A Morocco Junction Pictures, Deep Sky production in association with 1812 Prods. and Amuse Entertainment. (International sales: Silver Nitrate, Studio City, Calif.) Produced by Ash R. Shah, Timothy Wayne Peternel, David Hillary, Bonnie Timmermann. Executive producers, Ben Feingold, Bridget McMeel, John Glynn, Chris Millis. Co-producers, Jim Busfield, Paul Greer, Clive Clemenson. Directed by Jonas Akerlund.

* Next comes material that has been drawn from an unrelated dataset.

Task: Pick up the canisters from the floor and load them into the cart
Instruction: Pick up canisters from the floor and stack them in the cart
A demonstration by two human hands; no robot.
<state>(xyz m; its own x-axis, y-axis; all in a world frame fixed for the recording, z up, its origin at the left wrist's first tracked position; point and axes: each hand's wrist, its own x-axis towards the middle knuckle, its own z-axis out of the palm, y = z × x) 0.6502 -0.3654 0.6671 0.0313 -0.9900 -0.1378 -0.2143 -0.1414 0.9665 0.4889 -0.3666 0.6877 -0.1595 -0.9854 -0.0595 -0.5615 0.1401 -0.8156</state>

Screenplay, Chris Millis, based on his novel.

Crew

Camera (color, widescreen, HD), Par M. Ekberg; editor, Christian Larson; music, Per Gessle; production designer, Jakub Kurkoth; art director, Randy Donaldson; set decorator, Christian Corio; costume designer, B. Akerlund; sound (Dolby Digital), Gabriel Kitinski; supervising sound editors, Mattias Eklund, Per Sundstrom; re-recording mixer, Sundstrom; special effects coordinator, Ron Trost; stunt coordinator, Steven Ho; assistant director, Andrew Coffing; casting, Kim Coleman, Bonnie Timmermann. Reviewed at SXSW Film Festival (Narrative Spotlight), March 10, 2012. Running time: 97 MIN.

With

Matt Lucas, James Caan, Johnny Knoxville, Billy Crystal, Juno Temple, James Marsden, Peter Stormare, David Koechner, DJ Qualls, Rosie Perez, Amanda Plummer, Dolph Lundgren, Saffron Burrows, Rebel Wilson, Ned Bellamy, Angela Lindvall.